Any cheap tips from my low-carb readers?
I've blogged about frugal low-carb eating some myself...partly because it's a new concept for me and I'm convinced it can be done without absolutely killing my budget.
Unfortunately, I don't have many suggestions for you that you haven't already mentioned. We buy meat when it goes on sale, and stock up as much as our budget allows each week. That allows us to be able to eat from the pantry more on weeks where the sales aren't as good.
Coupons definitely. I buy coupons off ebay - but only for items that we go through quickly (like Splenda and Scott toilet paper) or for things that are normally splurge items (like the Stash tea that I only buy when it's on sale). If you'll actually use them and not throw them away it can be worth several times what you pay for the coupons.
We also make all our bread products - I do keep some in the house for our little boy to eat. Homemade tortillas taste better than store-bought ones and you can make them as small or as large as you like. We make them whole-wheat. Yum.
Oh - for sweets, we eat a lot of sugar-free jello and fruits, especially berries.
Meredith - if you've never tried to make your own tortillas, I posted the recipe on my blog.......
We're not following low carb but we are eating much healthier now as opposed to our "old ways". I've found organic/fresh/etc is SO MUCH more expensive but when you quit buying cookies, crackers, soda, and JUNK you have the wiggle room in your budget!

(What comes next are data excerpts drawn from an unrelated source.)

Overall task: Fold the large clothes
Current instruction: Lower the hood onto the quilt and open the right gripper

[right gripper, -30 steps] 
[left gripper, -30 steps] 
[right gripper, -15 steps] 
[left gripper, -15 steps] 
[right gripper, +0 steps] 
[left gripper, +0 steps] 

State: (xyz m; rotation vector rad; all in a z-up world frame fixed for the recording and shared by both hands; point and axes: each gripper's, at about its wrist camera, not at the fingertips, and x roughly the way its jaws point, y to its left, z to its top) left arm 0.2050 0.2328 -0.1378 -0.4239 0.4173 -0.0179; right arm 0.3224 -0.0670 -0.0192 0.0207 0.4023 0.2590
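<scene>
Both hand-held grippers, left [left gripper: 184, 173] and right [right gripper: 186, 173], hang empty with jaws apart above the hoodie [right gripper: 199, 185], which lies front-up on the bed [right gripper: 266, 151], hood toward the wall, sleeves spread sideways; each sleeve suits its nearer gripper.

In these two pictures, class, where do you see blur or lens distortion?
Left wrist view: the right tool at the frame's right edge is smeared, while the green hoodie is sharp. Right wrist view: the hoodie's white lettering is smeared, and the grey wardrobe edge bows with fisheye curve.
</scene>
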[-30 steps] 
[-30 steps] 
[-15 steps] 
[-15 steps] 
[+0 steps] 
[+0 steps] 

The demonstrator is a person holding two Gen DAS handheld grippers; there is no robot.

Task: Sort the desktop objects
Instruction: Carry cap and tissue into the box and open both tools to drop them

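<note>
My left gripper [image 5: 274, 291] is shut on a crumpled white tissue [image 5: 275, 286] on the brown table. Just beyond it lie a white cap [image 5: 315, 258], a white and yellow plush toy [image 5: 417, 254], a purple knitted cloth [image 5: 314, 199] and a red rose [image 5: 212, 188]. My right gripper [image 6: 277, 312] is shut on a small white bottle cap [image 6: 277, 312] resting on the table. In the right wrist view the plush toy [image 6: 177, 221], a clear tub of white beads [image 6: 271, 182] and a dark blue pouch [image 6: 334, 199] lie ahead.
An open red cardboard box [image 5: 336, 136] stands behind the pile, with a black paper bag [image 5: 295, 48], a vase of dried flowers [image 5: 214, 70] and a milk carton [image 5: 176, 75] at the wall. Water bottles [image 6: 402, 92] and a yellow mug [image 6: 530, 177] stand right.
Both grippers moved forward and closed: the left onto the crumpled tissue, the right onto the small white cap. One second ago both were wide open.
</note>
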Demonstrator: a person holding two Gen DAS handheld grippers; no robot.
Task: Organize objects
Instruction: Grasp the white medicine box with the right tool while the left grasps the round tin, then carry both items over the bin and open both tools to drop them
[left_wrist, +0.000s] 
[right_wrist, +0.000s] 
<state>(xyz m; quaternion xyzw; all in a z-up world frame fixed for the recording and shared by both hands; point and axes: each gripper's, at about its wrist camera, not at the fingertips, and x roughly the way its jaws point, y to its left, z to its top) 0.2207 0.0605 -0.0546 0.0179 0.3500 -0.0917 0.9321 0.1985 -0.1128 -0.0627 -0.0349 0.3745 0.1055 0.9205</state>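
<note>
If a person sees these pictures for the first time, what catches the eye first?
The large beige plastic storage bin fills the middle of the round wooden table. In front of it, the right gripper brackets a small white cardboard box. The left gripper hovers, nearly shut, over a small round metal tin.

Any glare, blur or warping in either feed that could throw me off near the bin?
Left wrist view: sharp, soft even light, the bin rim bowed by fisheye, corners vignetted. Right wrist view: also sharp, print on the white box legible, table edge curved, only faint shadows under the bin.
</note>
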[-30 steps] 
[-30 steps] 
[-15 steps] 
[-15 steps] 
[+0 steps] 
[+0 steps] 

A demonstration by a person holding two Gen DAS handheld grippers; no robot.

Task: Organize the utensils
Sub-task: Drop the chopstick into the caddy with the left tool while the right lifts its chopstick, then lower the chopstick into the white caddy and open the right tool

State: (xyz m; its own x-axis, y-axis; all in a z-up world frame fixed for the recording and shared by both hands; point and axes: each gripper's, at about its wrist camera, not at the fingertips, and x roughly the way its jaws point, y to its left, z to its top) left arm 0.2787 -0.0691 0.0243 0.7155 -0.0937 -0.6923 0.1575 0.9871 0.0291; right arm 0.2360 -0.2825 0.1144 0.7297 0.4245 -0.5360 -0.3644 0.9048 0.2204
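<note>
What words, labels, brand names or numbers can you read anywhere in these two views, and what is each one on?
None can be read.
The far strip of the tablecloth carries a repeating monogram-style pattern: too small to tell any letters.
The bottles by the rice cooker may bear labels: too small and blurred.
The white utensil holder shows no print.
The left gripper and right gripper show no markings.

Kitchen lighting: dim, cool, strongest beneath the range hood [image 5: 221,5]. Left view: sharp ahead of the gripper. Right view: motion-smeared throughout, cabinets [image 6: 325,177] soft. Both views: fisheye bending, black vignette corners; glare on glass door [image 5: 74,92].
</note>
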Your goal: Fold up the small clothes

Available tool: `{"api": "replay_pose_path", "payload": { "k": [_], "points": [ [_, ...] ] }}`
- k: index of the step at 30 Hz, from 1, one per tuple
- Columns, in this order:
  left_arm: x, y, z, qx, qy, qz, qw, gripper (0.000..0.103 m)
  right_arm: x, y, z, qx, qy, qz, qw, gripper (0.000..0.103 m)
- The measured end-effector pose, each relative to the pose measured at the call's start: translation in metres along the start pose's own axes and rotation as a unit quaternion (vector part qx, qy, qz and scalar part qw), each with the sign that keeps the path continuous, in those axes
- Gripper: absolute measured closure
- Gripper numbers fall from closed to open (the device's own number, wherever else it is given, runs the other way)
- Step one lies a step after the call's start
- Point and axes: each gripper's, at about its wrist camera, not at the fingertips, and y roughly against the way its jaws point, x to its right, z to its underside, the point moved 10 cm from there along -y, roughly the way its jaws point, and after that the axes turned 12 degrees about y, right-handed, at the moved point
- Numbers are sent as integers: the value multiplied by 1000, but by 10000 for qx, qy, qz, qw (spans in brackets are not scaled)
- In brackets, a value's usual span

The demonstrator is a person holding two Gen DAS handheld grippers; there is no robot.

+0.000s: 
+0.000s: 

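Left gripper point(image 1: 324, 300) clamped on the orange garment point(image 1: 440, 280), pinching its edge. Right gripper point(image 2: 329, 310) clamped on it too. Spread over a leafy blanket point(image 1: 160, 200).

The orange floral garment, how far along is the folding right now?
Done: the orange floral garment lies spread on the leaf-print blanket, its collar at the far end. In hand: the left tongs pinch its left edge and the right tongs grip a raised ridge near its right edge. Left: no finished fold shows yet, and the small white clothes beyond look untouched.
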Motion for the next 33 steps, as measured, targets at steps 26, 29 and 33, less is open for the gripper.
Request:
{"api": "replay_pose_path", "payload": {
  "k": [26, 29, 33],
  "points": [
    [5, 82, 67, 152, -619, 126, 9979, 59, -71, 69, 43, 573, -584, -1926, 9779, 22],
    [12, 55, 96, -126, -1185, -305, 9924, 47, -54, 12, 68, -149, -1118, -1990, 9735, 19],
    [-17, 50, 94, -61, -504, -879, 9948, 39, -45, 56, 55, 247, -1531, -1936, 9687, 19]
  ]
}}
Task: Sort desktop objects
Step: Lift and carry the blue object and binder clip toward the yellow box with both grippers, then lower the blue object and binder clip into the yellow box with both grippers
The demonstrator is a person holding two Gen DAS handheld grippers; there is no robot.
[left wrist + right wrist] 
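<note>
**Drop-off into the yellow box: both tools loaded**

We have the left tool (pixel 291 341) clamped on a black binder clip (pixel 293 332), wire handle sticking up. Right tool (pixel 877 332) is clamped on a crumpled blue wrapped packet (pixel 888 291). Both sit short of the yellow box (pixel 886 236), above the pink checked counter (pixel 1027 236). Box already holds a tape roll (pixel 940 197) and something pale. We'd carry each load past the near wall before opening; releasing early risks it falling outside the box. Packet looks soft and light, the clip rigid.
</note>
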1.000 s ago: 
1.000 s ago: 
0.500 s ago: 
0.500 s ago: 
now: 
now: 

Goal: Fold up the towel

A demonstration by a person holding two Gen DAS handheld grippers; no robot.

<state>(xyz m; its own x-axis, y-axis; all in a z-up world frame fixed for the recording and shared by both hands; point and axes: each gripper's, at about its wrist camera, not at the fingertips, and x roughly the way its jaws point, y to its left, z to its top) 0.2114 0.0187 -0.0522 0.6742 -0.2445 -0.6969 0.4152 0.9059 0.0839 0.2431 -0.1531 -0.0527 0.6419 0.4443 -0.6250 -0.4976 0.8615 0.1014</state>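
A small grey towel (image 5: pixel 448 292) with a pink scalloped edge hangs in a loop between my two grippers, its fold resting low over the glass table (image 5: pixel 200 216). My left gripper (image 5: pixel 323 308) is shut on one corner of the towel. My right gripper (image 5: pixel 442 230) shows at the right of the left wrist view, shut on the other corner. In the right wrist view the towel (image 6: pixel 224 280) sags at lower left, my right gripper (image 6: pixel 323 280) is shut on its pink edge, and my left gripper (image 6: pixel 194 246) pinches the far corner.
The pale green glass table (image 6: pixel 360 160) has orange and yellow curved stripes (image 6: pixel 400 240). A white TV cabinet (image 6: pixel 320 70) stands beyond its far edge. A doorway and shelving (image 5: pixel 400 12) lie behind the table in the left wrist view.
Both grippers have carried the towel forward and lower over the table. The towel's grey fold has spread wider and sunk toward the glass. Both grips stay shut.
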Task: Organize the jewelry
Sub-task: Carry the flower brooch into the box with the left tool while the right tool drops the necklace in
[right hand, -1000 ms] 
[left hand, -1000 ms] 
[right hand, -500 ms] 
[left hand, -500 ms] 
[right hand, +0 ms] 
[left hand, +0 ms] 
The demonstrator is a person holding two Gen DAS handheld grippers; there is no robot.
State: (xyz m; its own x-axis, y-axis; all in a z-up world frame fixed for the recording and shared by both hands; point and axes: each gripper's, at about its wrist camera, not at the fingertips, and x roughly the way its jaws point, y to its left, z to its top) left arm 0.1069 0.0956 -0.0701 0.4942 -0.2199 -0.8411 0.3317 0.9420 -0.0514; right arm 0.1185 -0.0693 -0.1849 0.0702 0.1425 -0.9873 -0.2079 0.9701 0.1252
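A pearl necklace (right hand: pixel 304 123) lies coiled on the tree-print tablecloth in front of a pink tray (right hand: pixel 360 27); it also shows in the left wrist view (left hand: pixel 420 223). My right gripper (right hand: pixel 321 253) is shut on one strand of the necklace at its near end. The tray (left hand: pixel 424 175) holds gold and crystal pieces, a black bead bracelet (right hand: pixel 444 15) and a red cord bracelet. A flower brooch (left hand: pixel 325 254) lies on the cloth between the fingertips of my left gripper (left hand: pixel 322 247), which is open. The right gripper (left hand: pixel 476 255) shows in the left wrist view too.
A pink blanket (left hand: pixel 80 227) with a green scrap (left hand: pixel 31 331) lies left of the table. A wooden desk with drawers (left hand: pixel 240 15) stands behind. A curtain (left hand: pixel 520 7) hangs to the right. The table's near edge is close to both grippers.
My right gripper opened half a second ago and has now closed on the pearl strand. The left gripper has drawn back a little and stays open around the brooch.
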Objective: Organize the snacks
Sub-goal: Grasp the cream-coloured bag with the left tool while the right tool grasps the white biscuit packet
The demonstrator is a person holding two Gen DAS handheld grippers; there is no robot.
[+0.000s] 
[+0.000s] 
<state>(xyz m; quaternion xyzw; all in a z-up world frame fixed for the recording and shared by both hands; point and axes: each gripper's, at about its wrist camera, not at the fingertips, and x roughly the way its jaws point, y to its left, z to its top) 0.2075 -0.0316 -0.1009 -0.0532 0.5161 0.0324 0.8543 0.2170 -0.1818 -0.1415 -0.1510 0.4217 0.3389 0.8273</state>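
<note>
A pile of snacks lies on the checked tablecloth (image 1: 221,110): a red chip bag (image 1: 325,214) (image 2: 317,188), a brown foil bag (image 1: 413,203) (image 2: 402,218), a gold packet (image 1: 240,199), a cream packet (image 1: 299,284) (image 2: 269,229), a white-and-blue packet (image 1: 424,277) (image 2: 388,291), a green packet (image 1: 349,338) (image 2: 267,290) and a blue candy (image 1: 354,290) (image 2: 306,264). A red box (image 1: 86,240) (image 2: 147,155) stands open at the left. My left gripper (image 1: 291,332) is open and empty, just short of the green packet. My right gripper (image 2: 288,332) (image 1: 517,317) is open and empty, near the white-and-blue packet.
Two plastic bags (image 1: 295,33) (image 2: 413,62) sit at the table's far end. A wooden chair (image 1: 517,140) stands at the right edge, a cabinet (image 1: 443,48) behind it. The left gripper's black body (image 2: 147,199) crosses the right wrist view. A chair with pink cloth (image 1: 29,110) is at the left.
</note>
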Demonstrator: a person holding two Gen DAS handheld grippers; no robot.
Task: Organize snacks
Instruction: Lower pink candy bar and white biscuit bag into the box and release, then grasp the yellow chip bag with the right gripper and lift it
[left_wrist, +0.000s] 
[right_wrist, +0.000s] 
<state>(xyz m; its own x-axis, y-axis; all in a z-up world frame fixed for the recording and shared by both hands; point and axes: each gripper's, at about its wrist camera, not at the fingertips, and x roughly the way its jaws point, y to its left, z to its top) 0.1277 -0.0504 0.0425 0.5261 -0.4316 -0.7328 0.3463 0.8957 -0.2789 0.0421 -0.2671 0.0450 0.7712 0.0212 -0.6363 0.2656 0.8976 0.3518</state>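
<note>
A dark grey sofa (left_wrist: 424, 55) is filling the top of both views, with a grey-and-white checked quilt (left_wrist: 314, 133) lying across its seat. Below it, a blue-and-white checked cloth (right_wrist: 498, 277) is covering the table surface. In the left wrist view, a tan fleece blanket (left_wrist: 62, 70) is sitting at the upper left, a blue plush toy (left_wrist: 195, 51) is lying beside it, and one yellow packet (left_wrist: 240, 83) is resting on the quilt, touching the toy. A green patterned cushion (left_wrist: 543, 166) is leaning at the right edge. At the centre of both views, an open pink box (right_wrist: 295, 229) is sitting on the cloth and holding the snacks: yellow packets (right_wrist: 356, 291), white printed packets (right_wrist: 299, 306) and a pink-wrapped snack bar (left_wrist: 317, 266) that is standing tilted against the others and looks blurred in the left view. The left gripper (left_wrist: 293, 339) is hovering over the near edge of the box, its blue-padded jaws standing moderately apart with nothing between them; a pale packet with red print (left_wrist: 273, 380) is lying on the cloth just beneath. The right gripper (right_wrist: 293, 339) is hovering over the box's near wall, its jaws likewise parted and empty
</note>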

I shop for fresh produce, veggies, meat, cheeses, milk, and things like that. I very rarely buy anything in the "center" of the grocery store anymore. I frequent our farmers market and I'm even finding room for expensive hormone free meats in our budget due to the junk being cut out!
Where there is a will, there is a way! :)
www.localharvest.org has some great resources on finding farmers, markets,CSA's and things in your area that can help cut down costs.